YOUR INSTRUCTIONS:
What is needed is every line of the material that contains "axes".

MATERIAL PROVIDED:
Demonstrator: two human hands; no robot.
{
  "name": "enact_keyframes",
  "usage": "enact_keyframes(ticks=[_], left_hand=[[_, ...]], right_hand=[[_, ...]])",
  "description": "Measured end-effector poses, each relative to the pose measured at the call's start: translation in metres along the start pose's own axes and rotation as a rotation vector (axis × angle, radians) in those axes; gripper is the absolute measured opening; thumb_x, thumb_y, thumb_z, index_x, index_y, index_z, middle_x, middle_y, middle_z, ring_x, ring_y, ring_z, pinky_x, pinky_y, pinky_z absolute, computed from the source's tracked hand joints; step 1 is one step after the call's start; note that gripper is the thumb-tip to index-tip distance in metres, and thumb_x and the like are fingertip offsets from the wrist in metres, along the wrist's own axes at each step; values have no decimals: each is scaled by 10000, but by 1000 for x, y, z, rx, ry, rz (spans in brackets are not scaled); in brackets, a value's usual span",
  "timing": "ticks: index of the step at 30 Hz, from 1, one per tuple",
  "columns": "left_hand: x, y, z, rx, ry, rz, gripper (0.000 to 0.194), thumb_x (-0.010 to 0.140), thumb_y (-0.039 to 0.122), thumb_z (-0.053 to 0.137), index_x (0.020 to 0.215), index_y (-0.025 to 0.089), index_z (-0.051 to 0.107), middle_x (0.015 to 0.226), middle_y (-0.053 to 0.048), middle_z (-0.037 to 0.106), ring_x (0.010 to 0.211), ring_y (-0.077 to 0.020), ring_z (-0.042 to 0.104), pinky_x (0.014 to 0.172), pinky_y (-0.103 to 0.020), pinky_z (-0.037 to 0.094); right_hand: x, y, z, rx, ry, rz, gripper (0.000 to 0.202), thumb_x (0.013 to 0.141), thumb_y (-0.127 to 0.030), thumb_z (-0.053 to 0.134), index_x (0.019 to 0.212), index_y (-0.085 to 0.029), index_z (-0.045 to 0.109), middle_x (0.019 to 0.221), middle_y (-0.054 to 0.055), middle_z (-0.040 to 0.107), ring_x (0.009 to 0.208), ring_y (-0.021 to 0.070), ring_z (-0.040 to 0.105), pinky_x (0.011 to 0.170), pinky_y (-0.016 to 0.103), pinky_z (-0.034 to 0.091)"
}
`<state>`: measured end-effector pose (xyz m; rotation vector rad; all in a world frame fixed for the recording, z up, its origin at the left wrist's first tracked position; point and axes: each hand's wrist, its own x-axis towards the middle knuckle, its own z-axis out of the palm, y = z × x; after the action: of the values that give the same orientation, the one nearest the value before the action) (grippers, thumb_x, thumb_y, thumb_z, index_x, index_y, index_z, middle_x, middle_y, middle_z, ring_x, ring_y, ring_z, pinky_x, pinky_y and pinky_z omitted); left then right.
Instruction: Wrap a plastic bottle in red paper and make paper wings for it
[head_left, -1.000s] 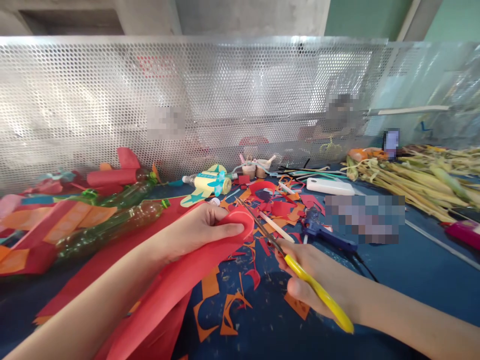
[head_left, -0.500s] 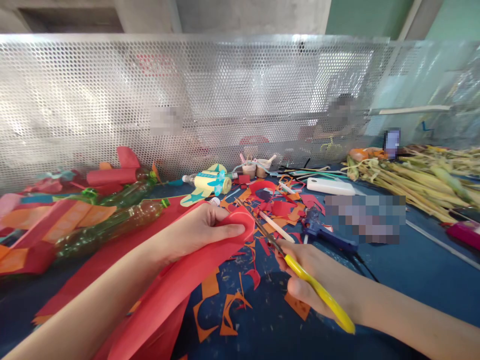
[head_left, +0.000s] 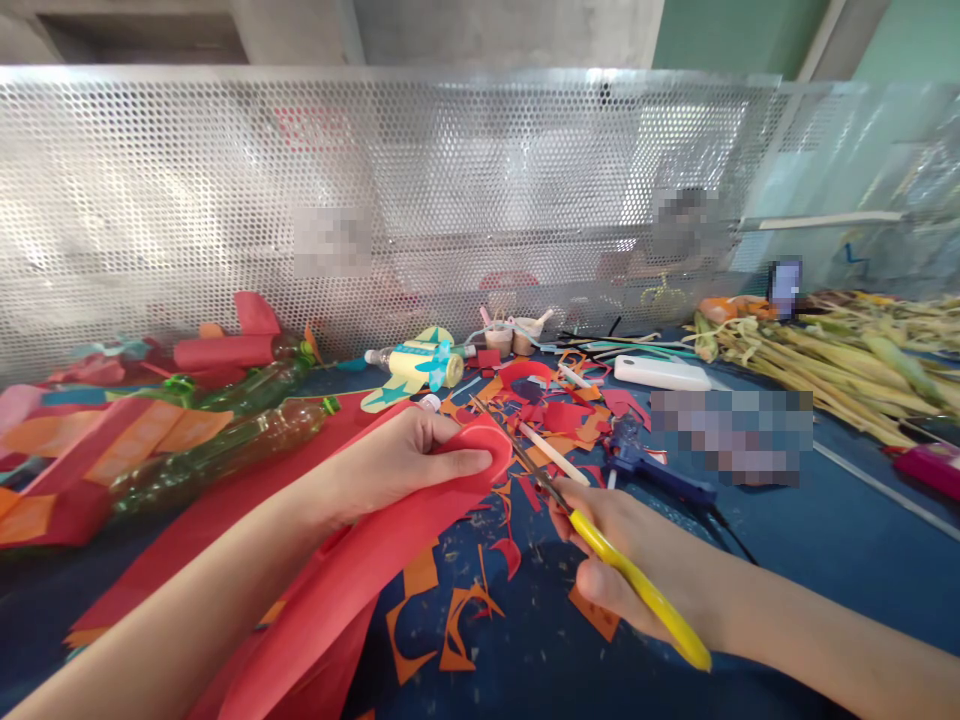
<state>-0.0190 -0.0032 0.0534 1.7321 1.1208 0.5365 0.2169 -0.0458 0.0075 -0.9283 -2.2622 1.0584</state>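
My left hand (head_left: 420, 455) pinches the folded, rounded end of a long red sheet (head_left: 390, 550), thumb on top. The rest of the sheet runs down to the lower left. My right hand (head_left: 615, 540) is closed on yellow-handled scissors (head_left: 637, 590). Their blades point up and left, just right of the folded red end; a gap between the blades cannot be made out. Red and orange paper scraps (head_left: 562, 418) lie behind the blades, with orange cut-outs (head_left: 459, 630) below them on the dark blue table (head_left: 517, 640).
Green plastic bottles (head_left: 240, 440) and colored paper pieces lie left. A yellow decorated bottle (head_left: 424, 365), two cups (head_left: 525, 338) and a white case (head_left: 661, 373) stand or lie behind. A blue glue gun (head_left: 664, 475) and dried stalks (head_left: 817, 375) are right. A perforated screen (head_left: 450, 200) rises beyond.
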Motion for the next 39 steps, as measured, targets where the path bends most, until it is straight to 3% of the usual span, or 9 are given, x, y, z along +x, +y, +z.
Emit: enact_keyframes(ticks=[6, 12, 17, 34, 39], left_hand=[[-1, 1, 3, 53, 14, -48, 333, 740, 470, 653, 615, 163, 689, 550, 17, 606, 476, -87, 465, 416, -191, 334], [-2, 1, 2, 38, 9, -48, 338, 729, 476, 662, 604, 163, 682, 546, 23, 593, 479, -82, 455, 427, -188, 339], [-1, 0, 0, 45, -13, -55, 354, 738, 492, 650, 642, 155, 699, 562, 12, 610, 491, -87, 470, 444, -193, 354], [-2, 2, 2, 67, -11, -18, 314, 757, 443, 649, 596, 175, 676, 513, 32, 577, 452, -86, 432, 408, -201, 301], [-2, 2, 2, 106, -15, -21, 320, 750, 469, 640, 623, 179, 686, 527, 26, 595, 468, -100, 461, 439, -216, 321]], right_hand=[[0, 1, 3, -58, 43, -11, 684, 771, -821, 224, 877, -186, 454, 782, 57, 539, 625, 154, 459, 545, 266, 375], [2, 0, 3, -26, 62, -43, 659, 764, -823, 263, 809, -189, 437, 731, 23, 494, 571, 119, 399, 519, 248, 356], [2, -4, 0, -21, 18, -76, 641, 785, -802, 264, 830, -190, 448, 769, 35, 515, 612, 134, 433, 555, 256, 393], [1, 1, -1, -26, -8, 7, 589, 800, -773, 319, 801, -197, 441, 703, 6, 508, 566, 116, 422, 496, 241, 349], [0, 2, -3, -52, 7, 7, 597, 789, -780, 342, 778, -192, 442, 660, -3, 473, 535, 108, 356, 483, 256, 306]])
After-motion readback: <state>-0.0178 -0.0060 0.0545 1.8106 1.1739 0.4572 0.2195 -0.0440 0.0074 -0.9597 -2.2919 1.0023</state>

SOLVED EXERCISE:
  "description": "Measured end-effector poses, each relative to the pose measured at the call's start: translation in metres along the start pose's own axes and rotation as a rotation vector (axis × angle, radians) in those axes; gripper is the absolute measured opening; thumb_x, thumb_y, thumb_z, index_x, index_y, index_z, middle_x, middle_y, middle_z, ring_x, ring_y, ring_z, pinky_x, pinky_y, pinky_z absolute, computed from the source's tracked hand joints; step 1 is one step after the call's start; note that gripper is the thumb-tip to index-tip distance in metres, and thumb_x and the like are fingertip offsets from the wrist in metres, along the wrist's own axes at each step; values have no decimals: each is scaled by 10000, but by 1000 for x, y, z, rx, ry, rz (spans in brackets are not scaled); in brackets, a value's usual span",
`<state>`: measured end-effector pose (xyz m; rotation vector rad; all in a world frame fixed for the recording, z up, its origin at the left wrist's first tracked position; point and axes: each hand's wrist, its own x-axis towards the middle knuckle, its own z-axis out of the palm, y = z × x; after the action: of the values that give the same orientation, the one nearest the value before the action) (grippers, thumb_x, thumb_y, thumb_z, index_x, index_y, index_z, middle_x, middle_y, middle_z, ring_x, ring_y, ring_z, pinky_x, pinky_y and pinky_z omitted); left then right.

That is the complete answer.